Required action - Find all lines in the records that include the word "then", and copy them out.

Stored items -

——————————

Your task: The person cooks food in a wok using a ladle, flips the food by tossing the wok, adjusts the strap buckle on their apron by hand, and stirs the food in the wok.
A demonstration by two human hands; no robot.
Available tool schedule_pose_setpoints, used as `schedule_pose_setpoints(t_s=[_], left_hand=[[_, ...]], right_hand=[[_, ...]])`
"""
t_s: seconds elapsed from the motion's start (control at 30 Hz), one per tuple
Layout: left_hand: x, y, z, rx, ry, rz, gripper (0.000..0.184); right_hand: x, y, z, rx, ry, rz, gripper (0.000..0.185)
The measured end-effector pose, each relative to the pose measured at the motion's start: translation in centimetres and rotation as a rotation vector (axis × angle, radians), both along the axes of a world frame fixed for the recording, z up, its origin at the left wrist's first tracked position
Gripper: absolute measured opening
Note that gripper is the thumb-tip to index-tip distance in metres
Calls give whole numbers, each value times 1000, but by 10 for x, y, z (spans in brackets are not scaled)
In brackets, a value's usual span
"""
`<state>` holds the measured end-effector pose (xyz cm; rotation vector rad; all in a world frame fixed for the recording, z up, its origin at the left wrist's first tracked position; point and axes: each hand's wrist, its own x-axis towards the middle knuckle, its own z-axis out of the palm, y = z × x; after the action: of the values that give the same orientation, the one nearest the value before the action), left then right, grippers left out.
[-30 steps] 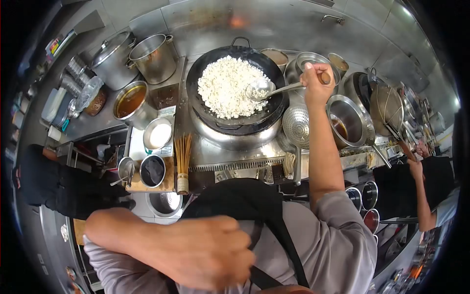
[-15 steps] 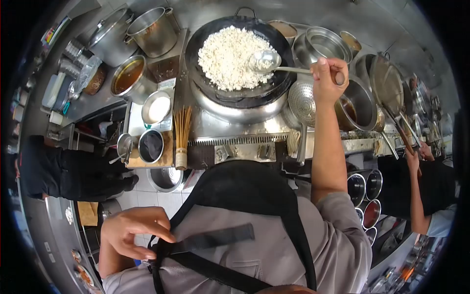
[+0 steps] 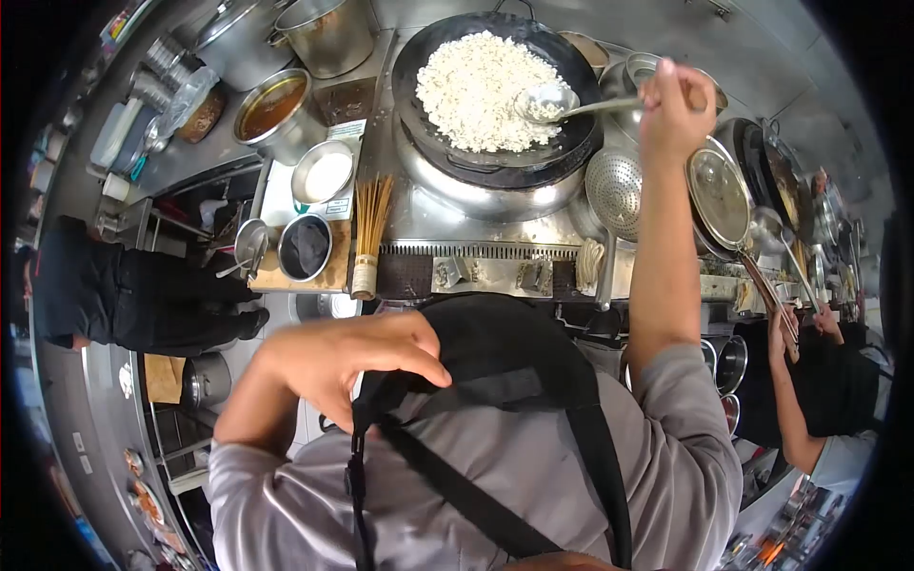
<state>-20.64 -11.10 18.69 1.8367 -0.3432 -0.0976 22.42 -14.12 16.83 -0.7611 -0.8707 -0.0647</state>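
Two hands noted: right hand (image 3: 678, 107) closed around the ladle (image 3: 550, 101), bowl at the right side of the rice (image 3: 484, 88) in the wok (image 3: 574, 65); left hand (image 3: 357, 362) at the apron strap (image 3: 369, 404), grip cannot be told; skimmer (image 3: 614, 190) crowds the wok's right; bamboo brush (image 3: 369, 228) well apart, steel counter (image 3: 402, 215) showing between, to the slotted strip (image 3: 476, 250).

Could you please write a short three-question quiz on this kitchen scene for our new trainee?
1. Which hand holds the ladle?
2. True or false: the bamboo brush is outside the wok, nearer the person's body.
3. What does the wok contain: a) dark broth, b) white crumbly food, c) green vegetables?

Key:
1. The right hand.
2. True.
3. b.
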Motion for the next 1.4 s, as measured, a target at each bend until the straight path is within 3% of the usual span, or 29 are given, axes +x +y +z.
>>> schedule_pose_setpoints(t_s=[0.03, 0.07, 0.1, 0.13, 0.17, 0.23, 0.27, 0.3, 0.33, 0.4, 0.43, 0.5, 0.57, 0.63, 0.7, 0.77, 0.8, 0.9, 0.93, 1.03, 1.07, 1.1, 1.17, 1.23, 1.3, 1.37, 1.4], left_hand=[[17, 16, -5, -63, -9, -238, 76], [27, 32, -32, -311, 47, -296, 86], [32, 41, -44, -586, 275, -118, 75], [48, 43, -55, -465, 294, 217, 58], [75, 55, -73, -72, 151, 478, 43], [117, 67, -96, 771, -213, 749, 37], [133, 75, -112, 772, -219, 746, 37], [149, 82, -130, 779, -284, 803, 31], [161, 89, -145, 783, -350, 859, 26], [179, 100, -162, 826, -296, 859, 21], [184, 104, -171, 870, -236, 860, 17], [195, 116, -183, 796, -281, 930, 20], [199, 127, -188, 814, -223, 789, 28], [200, 132, -193, 836, -172, 784, 31], [201, 130, -193, 854, -108, 773, 35], [200, 127, -190, 860, -102, 804, 38], [199, 125, -190, 861, -105, 798, 38], [201, 128, -187, 864, -110, 783, 37], [198, 125, -190, 866, -100, 783, 38], [200, 128, -188, 860, -143, 796, 38], [200, 127, -188, 841, -177, 803, 38], [200, 128, -189, 843, -179, 800, 38], [202, 129, -193, 849, -196, 812, 37], [203, 129, -193, 837, -192, 818, 37], [199, 125, -197, 819, -178, 829, 36], [202, 129, -195, 833, -193, 816, 36], [203, 133, -194, 837, -196, 816, 36]], right_hand=[[-2, 3, 17, 27, -24, -15, 11], [-8, 0, 39, 29, -28, -16, 11], [-17, -3, 63, 106, -101, 66, 11], [-27, -4, 83, 185, -175, 146, 10], [-43, -3, 97, 189, -178, 144, 10], [-74, 8, 109, 233, -106, 141, 13], [-86, 16, 110, 244, -78, 139, 14], [-68, 34, 93, 245, -385, 217, 11], [-76, 58, 67, 147, -288, 133, 12], [-73, 121, -5, -159, -331, -52, 13], [-74, 125, -10, -131, -267, -139, 16], [-60, 118, 30, -209, -79, 138, 18], [-40, 112, 67, -150, -33, 16, 15], [-46, 86, 101, 14, 0, 132, 16], [-42, 86, 96, 51, 22, 92, 17], [-10, 114, 46, 69, -65, 34, 18], [-3, 135, 13, -56, -5, -42, 18], [27, 143, 39, -68, -1, 98, 19], [6, 138, 70, -132, 223, -43, 18], [-1, 120, 108, -26, 18, 37, 19], [-8, 121, 109, -3, 69, 12, 20], [8, 140, 89, -1, 69, 9, 20], [53, 191, 26, -54, -10, -246, 20], [43, 189, 27, -136, 45, -338, 20], [57, 183, 54, -233, 51, -182, 19], [64, 158, 100, -96, 129, -64, 17], [62, 131, 117, -22, 287, 351, 17]])
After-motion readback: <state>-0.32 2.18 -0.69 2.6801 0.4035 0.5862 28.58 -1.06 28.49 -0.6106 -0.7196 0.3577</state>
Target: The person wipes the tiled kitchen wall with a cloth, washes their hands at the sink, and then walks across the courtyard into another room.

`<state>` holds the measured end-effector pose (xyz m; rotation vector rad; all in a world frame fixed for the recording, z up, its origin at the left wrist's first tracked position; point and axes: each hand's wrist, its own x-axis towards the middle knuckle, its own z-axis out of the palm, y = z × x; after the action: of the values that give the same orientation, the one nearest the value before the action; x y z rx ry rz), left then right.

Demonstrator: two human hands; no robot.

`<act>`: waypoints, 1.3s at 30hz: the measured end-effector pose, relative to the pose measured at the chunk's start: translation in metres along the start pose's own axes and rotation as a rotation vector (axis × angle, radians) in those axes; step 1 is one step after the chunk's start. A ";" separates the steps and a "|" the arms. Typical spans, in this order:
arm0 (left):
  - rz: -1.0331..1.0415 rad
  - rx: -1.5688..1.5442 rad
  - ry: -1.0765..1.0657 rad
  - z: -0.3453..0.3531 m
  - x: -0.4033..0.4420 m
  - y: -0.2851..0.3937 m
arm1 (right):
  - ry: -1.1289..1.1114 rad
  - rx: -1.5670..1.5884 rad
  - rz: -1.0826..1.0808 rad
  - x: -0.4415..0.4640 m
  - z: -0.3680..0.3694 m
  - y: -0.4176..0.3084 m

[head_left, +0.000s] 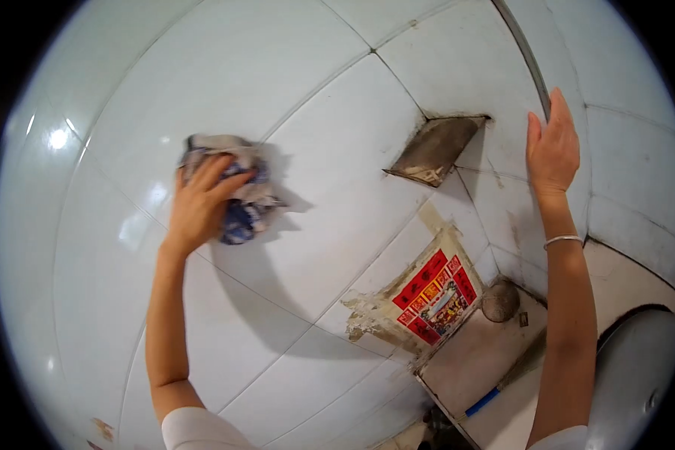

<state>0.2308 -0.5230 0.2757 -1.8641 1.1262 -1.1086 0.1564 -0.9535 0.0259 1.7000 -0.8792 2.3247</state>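
Observation:
My left hand [196, 201] presses a crumpled cloth [240, 217], patterned in blue and greyish beige, against the white tiled wall [315, 172]. Its fingers spread over the cloth, which is slightly blurred. My right hand [553, 150] lies against the wall on the right, fingers stretched upward and thumb apart. A thin dark strip [529, 60] comes down from above and meets this hand between thumb and fingers. What lies under the palm is hidden. A bracelet [562, 240] circles the right wrist.
A small grimy corner shelf [439, 150] juts from the wall between my hands. Below it are a red printed poster [436, 296], a ledge [457, 364], a round brownish object [500, 301] and a blue-handled tool [481, 403]. A grey rounded metal surface [641, 375] stands lower right.

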 end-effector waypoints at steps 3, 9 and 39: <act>-0.248 0.164 0.119 -0.013 -0.023 -0.064 | -0.063 -0.017 0.037 -0.003 -0.001 -0.001; -0.302 0.356 0.433 0.005 0.064 -0.101 | -0.113 -0.055 0.063 -0.003 0.000 -0.004; -0.096 0.136 -0.013 -0.021 -0.064 -0.034 | -0.104 -0.003 0.064 -0.003 -0.002 -0.005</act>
<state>0.2062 -0.4537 0.2936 -1.8323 0.9382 -1.1944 0.1576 -0.9474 0.0246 1.8318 -0.9692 2.2910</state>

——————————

Your solution -
`<state>` holds the measured end-effector pose (xyz cm; rotation vector rad; all in a world frame fixed for the recording, z up, its origin at the left wrist's first tracked position; point and axes: each hand's wrist, its own x-axis towards the middle knuckle, its own z-axis out of the palm, y = z × x; after the action: of the values that give the same orientation, the one nearest the value before the action), left then right, grippers left out.
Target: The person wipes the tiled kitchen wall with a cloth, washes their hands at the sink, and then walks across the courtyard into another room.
`<state>` holds the measured end-effector pose (xyz m; rotation vector rad; all in a world frame fixed for the recording, z up, its origin at the left wrist's first tracked position; point and axes: each hand's wrist, its own x-axis towards the middle knuckle, its own z-axis out of the palm, y = z × x; after the action: of the values that give the same orientation, the one nearest the value before the action; x y z rx ry rz), left then right.

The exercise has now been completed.